[DESCRIPTION OF THE TASK]
From the line containing "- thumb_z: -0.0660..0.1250" to the very last line of the data below, transcribe everything exactly and nothing more.

[DATA RECORDS]
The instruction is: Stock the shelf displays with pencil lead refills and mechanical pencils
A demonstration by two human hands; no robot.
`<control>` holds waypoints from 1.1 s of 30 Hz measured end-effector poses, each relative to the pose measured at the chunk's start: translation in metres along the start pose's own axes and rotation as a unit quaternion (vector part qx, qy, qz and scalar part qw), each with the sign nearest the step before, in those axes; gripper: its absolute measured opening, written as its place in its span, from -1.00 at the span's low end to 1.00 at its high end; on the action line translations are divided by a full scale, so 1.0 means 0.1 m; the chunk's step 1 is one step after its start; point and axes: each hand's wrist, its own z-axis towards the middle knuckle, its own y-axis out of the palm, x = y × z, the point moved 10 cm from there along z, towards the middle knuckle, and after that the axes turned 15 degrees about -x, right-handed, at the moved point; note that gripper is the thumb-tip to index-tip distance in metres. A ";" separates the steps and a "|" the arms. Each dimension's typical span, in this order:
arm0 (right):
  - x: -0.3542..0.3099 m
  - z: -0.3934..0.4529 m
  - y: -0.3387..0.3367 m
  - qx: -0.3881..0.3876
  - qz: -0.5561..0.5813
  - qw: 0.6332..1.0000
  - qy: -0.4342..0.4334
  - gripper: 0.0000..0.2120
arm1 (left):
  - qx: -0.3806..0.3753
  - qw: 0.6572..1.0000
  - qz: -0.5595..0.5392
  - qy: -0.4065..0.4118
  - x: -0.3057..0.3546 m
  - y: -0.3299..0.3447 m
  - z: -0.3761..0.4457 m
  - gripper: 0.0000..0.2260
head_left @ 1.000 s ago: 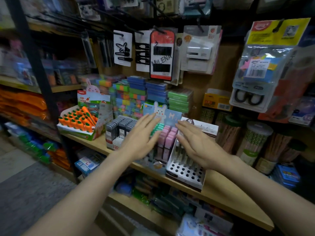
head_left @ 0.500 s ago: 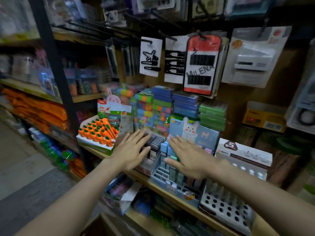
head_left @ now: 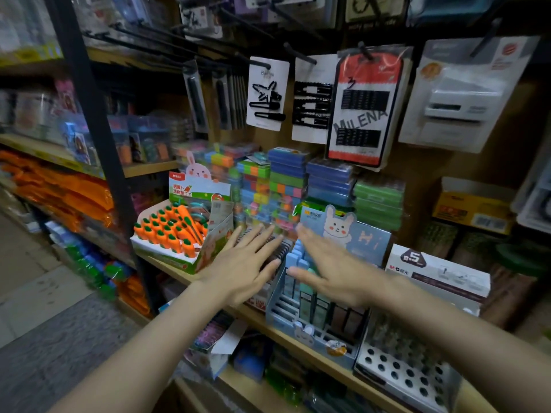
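Nearest, lower right: white perforated pencil display (head_left: 399, 374), holes facing up, on the wooden shelf (head_left: 256, 318). Left of it: blue rabbit-card display rack (head_left: 301, 326) holding pastel lead refill packs (head_left: 298, 263) in upright rows. Right hand (head_left: 334, 272): fingers straight and spread, palm down over those packs; contact cannot be told. Left hand (head_left: 244, 269): fingers straight and spread, over the box of dark lead refill cases (head_left: 275, 248), holding nothing. Further left: carrot-shaped items in an open carton (head_left: 170, 234). Behind: stacked coloured boxes (head_left: 286, 186). Farthest, hung on hooks: hair-clip cards (head_left: 267, 93) and a red bobby-pin card (head_left: 366, 105).
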 end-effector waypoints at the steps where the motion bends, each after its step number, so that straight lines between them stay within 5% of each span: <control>1: 0.04 -0.10 -0.11 0.029 0.013 0.999 -0.001 -0.16 | 0.016 0.999 -0.022 0.019 0.09 -0.06 -0.01 -0.45; 5: 0.18 -0.50 -0.21 0.045 -0.043 0.998 0.029 -0.12 | -0.013 0.995 -0.061 0.076 0.41 -0.05 0.04 -0.47; 11: 0.15 -0.85 0.01 0.039 -0.091 0.995 0.028 -0.12 | -0.074 0.995 -0.052 0.038 0.35 0.13 0.08 -0.48; 17: 0.21 -1.02 0.25 0.037 -0.119 0.992 0.026 -0.17 | 0.008 0.986 -0.125 0.111 0.66 -0.10 -0.06 -0.51; 21: 0.13 -1.03 0.31 0.035 -0.164 0.985 0.040 -0.22 | -0.039 0.985 -0.101 0.133 0.87 -0.01 -0.20 -0.49; 29: 0.25 -1.51 0.04 0.125 -0.093 0.986 0.054 -0.33 | -0.018 0.985 -0.078 0.155 1.52 -0.22 -0.34 -0.47; 33: 0.47 -1.77 0.18 0.103 -0.078 0.988 0.090 -0.34 | -0.099 0.987 -0.040 0.119 1.68 -0.06 -0.24 -0.46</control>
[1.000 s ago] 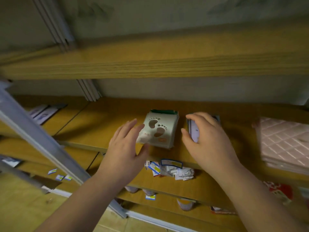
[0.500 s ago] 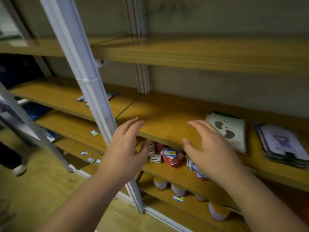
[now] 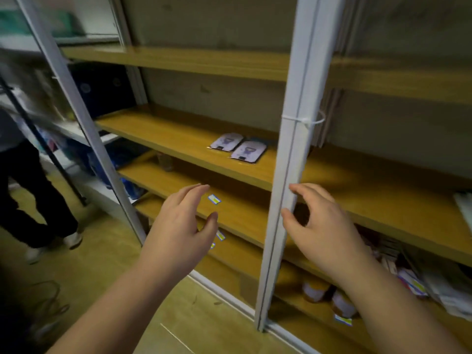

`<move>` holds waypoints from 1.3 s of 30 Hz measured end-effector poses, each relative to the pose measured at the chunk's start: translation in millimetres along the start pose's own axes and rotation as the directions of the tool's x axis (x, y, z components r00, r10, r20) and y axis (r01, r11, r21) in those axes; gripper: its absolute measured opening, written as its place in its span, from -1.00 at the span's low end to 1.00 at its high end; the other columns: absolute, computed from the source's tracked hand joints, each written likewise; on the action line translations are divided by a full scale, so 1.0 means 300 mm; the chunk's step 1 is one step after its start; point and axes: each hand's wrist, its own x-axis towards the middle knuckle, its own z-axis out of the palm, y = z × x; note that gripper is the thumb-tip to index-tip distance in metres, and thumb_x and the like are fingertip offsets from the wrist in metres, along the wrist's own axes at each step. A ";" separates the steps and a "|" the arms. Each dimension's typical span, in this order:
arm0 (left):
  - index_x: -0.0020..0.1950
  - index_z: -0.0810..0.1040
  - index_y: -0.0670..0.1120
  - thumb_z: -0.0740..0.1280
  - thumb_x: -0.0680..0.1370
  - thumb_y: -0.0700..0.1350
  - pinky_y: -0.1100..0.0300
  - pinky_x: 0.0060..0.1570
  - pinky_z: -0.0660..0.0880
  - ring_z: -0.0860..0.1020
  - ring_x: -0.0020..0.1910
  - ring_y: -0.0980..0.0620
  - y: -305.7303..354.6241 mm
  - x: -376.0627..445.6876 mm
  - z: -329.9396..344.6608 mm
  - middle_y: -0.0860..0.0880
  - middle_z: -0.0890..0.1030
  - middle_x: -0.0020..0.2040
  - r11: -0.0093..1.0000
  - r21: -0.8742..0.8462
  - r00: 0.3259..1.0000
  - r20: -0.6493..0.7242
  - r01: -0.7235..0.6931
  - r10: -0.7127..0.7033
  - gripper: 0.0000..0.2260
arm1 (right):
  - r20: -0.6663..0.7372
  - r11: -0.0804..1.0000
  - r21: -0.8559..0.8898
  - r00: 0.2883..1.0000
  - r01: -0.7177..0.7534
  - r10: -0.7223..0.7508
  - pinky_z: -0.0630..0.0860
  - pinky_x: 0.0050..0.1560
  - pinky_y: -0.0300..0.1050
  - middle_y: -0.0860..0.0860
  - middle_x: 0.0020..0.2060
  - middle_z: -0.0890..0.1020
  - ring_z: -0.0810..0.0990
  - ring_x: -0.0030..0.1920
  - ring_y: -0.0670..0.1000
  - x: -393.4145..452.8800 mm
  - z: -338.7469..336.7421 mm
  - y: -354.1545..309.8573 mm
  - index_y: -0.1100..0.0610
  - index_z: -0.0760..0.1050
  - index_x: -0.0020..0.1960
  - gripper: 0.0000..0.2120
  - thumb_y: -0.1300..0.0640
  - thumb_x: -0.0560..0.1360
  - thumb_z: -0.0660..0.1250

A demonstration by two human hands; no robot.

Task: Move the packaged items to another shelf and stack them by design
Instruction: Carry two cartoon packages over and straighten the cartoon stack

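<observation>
My view has swung left; two packaged items (image 3: 237, 147) now lie ahead, my left hand (image 3: 178, 236) and right hand (image 3: 323, 231) loosely spread, empty.

Wooden shelving (image 3: 178, 139) on white metal uprights (image 3: 293, 159), several boards deep. Mid-frame board: two flat packaged items (image 3: 237, 148) side by side, touching, just left of the centre upright. Small price labels (image 3: 214, 199) on board front edges, lower centre. Lower right boards: jumble of small boxes (image 3: 411, 282), two jars (image 3: 329, 297). Yellowish floor (image 3: 107, 290) at lower left.
</observation>
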 end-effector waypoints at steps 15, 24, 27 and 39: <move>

[TASK OUTPUT]
  - thumb_z: -0.0660..0.1250

A demonstration by two human hands; no robot.

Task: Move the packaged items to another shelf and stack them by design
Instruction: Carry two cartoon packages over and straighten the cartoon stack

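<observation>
My view has swung left; two packaged items (image 3: 237, 147) now lie ahead, my left hand (image 3: 178, 236) and right hand (image 3: 323, 231) loosely spread, empty.

Wooden shelving (image 3: 178, 139) on white metal uprights (image 3: 293, 159), several boards deep. Mid-frame board: two flat packaged items (image 3: 237, 148) side by side, touching, just left of the centre upright. Small price labels (image 3: 214, 199) on board front edges, lower centre. Lower right boards: jumble of small boxes (image 3: 411, 282), two jars (image 3: 329, 297). Yellowish floor (image 3: 107, 290) at lower left.
</observation>
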 end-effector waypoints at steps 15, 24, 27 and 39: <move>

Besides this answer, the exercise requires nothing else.